La Vie : 15 février 1990

La campagne a prouvé que nous avions touché une réalité sensible dans le pays. Ce n'était pas une lubie de femmes… Depuis le 5 novembre, quelques 6 000 personnes ont appelé notre standard pour des informations.

Parallèlement ont été mises en place dans chaque département des commissions chargées de photographier la situation au niveau local, pour évaluer les besoins, en centres d'accueil surtout. D'importantes dispositions réglementaires vont être prises cette année. Les femmes victimes de violences seront bientôt prioritaires dans l'attribution de logements HLM. Celles qui vivent en concubinage, dans une situation actuellement plus fragile que les femmes mariées, arriveront prochainement à obtenir en procédure civile la garde du domicile. L'idée prioritaire à faire passer est simple : ce n'est pas à la femme victime de faire ses bagages.

Reste le code pénal, en cours de réforme, qui prendra désormais en compte les violences conjugales. Les sanctions seront aggravées en cas de coups et blessures portés par le conjoint ou le concubin de la victime.


Europe 1 : 17 mai 1990

Laurence Ferrari : Existe-t-il une définition de ce qu'est le harcèlement sexuel et où commence-t-il ?

C'est dans la définition que réside toute la difficulté, ce n'est pas facile à démontrer ?

Mme André : C'est une des raisons pour lesquelles nous avons du mal à trouver tous les mots qu'il faut pour définir correctement. Il y a des négociations avec les services du Garde des Sceaux et avec des associations, les députés s'y intéressent.

Q. : Je ne savais pas qu'il n'existait pas de loi pour punir le harcèlement sexuel, la communication passe mal ?

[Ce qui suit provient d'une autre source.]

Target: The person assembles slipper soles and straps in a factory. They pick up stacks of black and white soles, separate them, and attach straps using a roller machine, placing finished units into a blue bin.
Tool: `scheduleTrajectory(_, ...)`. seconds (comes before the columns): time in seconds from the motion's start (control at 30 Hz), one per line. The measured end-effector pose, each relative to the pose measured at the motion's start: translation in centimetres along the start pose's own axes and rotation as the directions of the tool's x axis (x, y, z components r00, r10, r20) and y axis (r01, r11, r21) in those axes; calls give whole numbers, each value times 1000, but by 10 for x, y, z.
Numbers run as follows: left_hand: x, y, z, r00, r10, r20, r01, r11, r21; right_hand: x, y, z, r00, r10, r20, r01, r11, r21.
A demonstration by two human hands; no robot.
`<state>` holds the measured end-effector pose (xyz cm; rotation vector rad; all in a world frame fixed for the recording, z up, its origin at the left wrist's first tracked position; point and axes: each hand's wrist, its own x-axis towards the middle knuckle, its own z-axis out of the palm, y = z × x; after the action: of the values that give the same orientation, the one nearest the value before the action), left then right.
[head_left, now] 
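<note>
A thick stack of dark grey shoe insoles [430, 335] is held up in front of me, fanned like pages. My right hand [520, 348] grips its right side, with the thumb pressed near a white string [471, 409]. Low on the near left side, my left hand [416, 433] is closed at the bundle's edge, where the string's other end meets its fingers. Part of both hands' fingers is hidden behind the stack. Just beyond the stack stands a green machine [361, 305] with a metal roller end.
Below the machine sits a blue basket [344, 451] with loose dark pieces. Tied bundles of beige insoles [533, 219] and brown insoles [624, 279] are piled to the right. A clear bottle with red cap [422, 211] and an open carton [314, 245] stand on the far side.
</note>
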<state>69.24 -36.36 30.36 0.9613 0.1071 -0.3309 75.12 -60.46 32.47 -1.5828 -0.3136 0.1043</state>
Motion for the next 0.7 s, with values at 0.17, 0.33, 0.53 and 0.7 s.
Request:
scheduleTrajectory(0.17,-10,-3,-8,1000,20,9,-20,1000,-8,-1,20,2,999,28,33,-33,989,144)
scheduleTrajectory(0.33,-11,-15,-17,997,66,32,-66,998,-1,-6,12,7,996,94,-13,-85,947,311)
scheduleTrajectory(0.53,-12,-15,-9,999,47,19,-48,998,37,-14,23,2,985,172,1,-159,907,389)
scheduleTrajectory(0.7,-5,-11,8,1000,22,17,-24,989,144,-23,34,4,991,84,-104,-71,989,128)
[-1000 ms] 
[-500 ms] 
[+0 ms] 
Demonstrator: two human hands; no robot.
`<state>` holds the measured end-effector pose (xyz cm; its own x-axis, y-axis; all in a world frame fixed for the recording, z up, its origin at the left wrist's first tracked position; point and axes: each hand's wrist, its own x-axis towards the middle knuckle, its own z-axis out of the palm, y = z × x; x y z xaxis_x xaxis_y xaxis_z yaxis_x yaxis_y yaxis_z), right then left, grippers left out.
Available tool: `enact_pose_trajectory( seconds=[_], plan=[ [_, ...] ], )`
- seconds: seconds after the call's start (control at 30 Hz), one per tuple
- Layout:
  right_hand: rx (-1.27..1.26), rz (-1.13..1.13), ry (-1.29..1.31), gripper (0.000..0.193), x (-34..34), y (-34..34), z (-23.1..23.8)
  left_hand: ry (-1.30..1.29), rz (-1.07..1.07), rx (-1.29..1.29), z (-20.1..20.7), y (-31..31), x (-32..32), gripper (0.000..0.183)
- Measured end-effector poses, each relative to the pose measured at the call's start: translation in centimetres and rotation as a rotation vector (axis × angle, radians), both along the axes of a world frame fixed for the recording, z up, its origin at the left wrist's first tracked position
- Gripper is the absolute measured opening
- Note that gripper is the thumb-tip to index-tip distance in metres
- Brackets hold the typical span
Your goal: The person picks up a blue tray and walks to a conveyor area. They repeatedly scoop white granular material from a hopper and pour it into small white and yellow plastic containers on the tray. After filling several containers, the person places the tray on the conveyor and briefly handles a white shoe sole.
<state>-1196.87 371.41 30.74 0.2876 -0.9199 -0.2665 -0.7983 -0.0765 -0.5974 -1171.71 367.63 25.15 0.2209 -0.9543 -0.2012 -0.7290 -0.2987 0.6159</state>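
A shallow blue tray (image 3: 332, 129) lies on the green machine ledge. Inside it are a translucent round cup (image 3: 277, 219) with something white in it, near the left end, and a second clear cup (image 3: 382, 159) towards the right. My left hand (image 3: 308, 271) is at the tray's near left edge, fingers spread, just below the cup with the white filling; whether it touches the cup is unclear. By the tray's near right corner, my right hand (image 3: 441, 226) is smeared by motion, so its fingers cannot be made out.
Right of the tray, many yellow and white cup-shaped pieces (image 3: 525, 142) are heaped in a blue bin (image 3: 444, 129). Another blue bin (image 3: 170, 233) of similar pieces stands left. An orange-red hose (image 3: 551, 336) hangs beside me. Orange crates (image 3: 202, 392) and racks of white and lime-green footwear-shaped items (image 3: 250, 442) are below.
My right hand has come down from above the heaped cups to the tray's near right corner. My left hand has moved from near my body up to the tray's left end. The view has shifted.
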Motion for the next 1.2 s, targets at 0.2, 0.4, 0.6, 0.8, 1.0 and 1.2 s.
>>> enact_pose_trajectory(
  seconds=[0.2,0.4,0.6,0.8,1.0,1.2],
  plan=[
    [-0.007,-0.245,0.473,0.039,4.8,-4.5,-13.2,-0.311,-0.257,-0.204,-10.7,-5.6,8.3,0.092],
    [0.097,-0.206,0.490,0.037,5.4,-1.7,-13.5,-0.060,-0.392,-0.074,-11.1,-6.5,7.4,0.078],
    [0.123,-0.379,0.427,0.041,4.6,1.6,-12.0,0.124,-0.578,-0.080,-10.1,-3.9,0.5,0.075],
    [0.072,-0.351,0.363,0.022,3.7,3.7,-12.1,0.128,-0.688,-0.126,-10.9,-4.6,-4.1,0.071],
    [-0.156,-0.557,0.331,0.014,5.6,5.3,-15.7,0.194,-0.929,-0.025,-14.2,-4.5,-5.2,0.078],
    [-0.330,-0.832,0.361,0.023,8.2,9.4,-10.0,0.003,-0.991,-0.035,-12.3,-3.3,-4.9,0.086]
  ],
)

Mme André : C'est parce que les femmes travaillent de façon plus massive, parce qu'elles ont des exigences sur le respect de leur vie professionnelle, qu'elles peuvent dire des choses qu'elles ne disaient pas avant.

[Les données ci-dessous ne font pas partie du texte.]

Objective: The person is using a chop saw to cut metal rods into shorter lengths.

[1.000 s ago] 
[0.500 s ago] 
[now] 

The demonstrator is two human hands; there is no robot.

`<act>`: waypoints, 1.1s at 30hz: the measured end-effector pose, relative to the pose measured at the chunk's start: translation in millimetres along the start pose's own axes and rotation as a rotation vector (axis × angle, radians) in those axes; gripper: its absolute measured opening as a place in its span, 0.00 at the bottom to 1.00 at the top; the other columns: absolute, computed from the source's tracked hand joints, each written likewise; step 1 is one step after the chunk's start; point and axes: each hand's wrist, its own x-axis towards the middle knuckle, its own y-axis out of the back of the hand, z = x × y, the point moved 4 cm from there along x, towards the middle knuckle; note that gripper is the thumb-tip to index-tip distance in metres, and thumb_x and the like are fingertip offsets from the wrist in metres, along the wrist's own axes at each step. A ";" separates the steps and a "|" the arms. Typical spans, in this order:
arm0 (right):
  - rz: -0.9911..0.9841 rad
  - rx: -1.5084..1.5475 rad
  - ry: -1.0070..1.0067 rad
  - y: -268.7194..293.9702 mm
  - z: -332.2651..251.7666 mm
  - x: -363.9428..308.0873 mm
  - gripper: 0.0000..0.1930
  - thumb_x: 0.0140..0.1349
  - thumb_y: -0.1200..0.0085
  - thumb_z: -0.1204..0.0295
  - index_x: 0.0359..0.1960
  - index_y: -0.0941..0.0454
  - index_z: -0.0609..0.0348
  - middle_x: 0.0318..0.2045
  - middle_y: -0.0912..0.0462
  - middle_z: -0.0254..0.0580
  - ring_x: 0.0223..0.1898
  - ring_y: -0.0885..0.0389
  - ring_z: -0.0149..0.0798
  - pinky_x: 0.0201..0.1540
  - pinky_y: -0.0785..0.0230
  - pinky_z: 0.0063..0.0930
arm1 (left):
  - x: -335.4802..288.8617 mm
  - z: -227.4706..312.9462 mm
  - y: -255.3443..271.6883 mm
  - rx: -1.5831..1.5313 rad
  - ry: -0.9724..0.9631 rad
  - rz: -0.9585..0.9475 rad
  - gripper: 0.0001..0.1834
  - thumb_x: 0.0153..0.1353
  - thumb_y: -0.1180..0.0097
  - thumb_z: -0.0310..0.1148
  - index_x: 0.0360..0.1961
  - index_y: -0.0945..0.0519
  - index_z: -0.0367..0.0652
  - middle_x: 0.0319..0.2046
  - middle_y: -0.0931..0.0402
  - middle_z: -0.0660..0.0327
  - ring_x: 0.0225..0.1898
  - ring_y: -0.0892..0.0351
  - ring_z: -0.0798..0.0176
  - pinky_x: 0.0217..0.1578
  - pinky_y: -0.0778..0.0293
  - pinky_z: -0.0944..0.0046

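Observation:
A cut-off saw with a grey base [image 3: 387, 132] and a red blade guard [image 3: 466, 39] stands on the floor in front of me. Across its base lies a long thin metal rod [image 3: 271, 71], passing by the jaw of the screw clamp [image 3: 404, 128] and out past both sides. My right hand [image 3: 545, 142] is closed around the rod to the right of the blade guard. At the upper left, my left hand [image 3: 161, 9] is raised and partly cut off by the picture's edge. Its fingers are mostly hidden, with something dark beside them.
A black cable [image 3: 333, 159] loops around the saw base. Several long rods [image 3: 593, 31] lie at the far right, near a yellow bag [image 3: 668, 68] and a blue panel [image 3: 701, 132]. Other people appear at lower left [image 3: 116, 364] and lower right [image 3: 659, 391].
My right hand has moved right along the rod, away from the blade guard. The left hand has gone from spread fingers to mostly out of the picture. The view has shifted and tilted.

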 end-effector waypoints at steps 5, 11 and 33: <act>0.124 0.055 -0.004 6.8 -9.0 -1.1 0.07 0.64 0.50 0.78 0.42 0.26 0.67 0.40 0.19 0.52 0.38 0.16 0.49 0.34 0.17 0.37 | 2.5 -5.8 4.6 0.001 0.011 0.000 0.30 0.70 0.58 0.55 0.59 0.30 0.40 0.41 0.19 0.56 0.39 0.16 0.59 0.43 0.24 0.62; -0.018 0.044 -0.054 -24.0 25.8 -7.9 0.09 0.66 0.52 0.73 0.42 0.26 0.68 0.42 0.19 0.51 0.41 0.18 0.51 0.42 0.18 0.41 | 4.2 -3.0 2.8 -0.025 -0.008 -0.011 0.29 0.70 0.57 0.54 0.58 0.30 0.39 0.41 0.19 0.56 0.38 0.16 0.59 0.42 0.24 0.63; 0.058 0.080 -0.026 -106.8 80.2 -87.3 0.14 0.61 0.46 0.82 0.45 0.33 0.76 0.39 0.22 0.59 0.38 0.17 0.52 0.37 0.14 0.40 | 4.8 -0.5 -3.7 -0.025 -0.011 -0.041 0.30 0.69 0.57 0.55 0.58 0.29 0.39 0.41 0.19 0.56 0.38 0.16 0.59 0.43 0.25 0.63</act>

Q. : Avez-vous eu à connaître des cas scandaleux comme le droit de cuissage de certains patrons ?

Mme André : J'ai eu à en connaître dans le passé. Des femmes qui venaient se plaindre une fois licenciées. Quand elles avaient vécu le maximum et qu'elles avaient perdu leur emploi. C'est le pire de tout, c'est ce qu'il faut éviter. Il faut qu'une femme puisse se dire qu'elle peut aller parler avec quelqu'un.

Il y a du côté du pénal quelque chose à faire. Nous sommes en train de finir d'inscrire. C'est un gros groupe de travail qui a fonctionné là-dessus. Mais il y a aussi à faire du côté du Code du travail. Je voudrais insister car tout ne se gérera pas en pénal. Il faut faire de la prévention.

Q. : Sous quelle forme et comment ?

Mme André : Un chef d'entreprise, un responsable administratif a une responsabilité envers la sécurité physique de son personnel. Je veux faire avancer cette idée de la sécurité morale. C'est un problème de bonne santé, d'équilibre et de bonnes conditions de travail. Il faut arrêter les choses souvent avant la Justice dans le comportement, mais quand les hommes ignorent que c'est quelque chose qui n'est pas admis, ils se comportent comme si c'était permis. Les violences conjugales c'est la même chose.

Q. : La France sera quasiment le premier pays européen à modifier son Code Pénal ?

Mme André : Oui, c'est important. Je voudrais signaler que nous sommes le pays qui a demandé qu'une directive européenne soit prise en compte. Il faut avant tout bien définir la notion et prendre une infinie précaution à prendre.

Q. : Vous espérez allez vite ?

Mme André : Au niveau de la préparation nous sommes à peu près prêts. Ce sera soit au printemps, soit de toutes façons en automne.

Q. : Merci.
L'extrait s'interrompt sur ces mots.